Un objet non identifié percuta l'arrière de ma tête. Je récupérai le papier chiffonné et le dépliai pour voir apparaître le petit mot de mon ami assis à quelques rangs derrière.
« Trou du cul. » Voilà ce que Mike avait écrit de sa belle plume de poète. Un vrai gamin irrécupérable.

La sonnerie retentit et je fus dehors avant même que l'affreux prof ne finisse de donner les devoirs pour la semaine prochaine. Mike courut pour me rattraper et nous nous installâmes sur notre banc attitré dans la cour, attendant que nos autres potes arrivent. Et ils ne furent pas longs.

Aria apparut la première avec ses cheveux blond cendré aux mèches roses. Elle insistait pour qu'on l'appelle Aria au lieu de Arianna, sans comprendre pourquoi ce diminutif lui tenait tant à cœur. Puis ce fut au tour de Sarah et enfin Hugo.

— J'en peux plus, je déteste ce bahut, décréta Aria.

— Il nous reste plus que quelques mois à tirer, fit remarquer Hugo.

Aria attacha ses cheveux en chignon en soufflant fortement. Et pour cause, quelques mois, c'était carrément une année scolaire. Hugo voyait toujours le verre à moitié plein, pour lui le mois de novembre bien entamé, c'était comme si nous étions déjà en décembre et donc en janvier, ce qui signifiait la moitié de l'année. Par conséquence, il ne restait que quelques mois avant le bac de juin.

— Je ne l'aurais jamais, ce foutu bac.

— Ne dis pas ça, je vais t'aider, la consola Sarah.

Sarah était l'intello de notre groupe, bien que Hugo et moi-même, nous défendions assez bien. Notre bande s'était formée petit à petit entre le collège et le lycée. En grandissant, on finissait inévitablement par se tourner vers des personnes qui nous ressemblaient. C'est pourquoi, tous les élèves appartenant ouvertement à la communauté LGBTQIA+ se côtoyaient plus ou moins.

Aria aimait les filles depuis aussi loin qu'elle s'en souvienne et Hugo revendiquait le titre de pansexuel en questionnement. Ma réputation d'homosexuel me précédait, je n'avais jamais caché mon orientation et apparemment, ma tendance à me teindre les cheveux semblait me catégoriser, sans comprendre pourquoi. Seuls Mike et Sarah ne savaient pas bien où se situer dans leur sexualité, mais après tout, nous acceptions également les hétéros, nous n'étions pas des foutus hétérophobes.

— Je crois que je vais sécher le cours d'histoire, déclara Mike en fouillant son sac à dos pour en sortir un cahier.

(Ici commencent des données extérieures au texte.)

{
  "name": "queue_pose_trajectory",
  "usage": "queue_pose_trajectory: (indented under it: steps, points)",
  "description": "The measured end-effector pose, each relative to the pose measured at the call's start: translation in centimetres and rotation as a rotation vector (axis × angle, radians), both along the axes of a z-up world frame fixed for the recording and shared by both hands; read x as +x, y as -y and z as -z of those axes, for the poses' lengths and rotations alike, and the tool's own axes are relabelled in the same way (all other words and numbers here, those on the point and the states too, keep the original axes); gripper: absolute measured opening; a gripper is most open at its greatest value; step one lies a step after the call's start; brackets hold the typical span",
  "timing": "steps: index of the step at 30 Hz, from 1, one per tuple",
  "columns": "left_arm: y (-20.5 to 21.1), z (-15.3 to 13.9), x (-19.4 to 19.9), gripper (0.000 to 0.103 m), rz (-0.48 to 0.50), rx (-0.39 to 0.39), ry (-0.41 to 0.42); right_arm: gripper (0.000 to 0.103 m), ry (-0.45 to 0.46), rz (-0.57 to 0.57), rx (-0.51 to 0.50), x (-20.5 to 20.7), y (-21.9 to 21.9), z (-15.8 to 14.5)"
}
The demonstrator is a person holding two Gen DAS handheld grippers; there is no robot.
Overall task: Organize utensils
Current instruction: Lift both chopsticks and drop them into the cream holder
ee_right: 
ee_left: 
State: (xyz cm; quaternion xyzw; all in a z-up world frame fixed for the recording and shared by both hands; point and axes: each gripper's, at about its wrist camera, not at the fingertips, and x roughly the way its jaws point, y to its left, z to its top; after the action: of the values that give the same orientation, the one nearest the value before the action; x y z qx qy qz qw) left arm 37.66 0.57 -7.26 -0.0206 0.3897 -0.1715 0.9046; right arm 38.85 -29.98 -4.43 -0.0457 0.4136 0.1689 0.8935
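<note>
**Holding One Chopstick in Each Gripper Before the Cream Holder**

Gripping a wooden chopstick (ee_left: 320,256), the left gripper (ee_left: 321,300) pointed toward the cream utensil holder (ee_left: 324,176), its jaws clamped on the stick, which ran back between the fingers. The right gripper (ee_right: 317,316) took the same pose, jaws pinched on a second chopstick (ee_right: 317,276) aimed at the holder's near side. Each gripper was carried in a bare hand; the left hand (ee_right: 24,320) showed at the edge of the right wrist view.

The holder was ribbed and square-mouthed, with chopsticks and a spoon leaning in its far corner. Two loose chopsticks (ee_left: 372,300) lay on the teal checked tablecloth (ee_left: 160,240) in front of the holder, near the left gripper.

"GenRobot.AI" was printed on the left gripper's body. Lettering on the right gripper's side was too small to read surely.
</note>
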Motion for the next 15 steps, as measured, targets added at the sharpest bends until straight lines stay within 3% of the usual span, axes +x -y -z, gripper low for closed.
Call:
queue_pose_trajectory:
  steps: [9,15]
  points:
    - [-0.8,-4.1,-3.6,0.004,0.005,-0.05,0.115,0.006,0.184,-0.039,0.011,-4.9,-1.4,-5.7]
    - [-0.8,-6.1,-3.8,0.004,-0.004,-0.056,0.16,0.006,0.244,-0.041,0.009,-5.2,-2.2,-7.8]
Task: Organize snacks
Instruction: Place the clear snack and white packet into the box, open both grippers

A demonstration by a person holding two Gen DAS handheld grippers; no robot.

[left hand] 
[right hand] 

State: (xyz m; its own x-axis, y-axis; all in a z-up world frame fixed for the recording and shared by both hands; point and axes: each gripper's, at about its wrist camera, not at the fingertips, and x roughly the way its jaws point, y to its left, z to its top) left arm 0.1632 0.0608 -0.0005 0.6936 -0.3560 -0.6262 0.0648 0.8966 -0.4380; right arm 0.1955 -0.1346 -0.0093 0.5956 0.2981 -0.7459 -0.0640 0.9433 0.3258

Il l'ouvrit, exposant une multitude de dessins et de croquis incroyables. Mike avait une fibre artistique indéniable.

— Je vais finir de travailler dessus, mais voilà ce que j'ai dessiné pour toi, dit-il en tendant une feuille à Hugo.

Ce dernier récupéra le papier, ses yeux noirs s'écarquillant à la vue de l'esquisse.

— La vache, c'est super beau, souffla-t-il.

— Dis-moi si tu veux modifier des trucs.

— Non, c'est parfait, s'enthousiasma Hugo.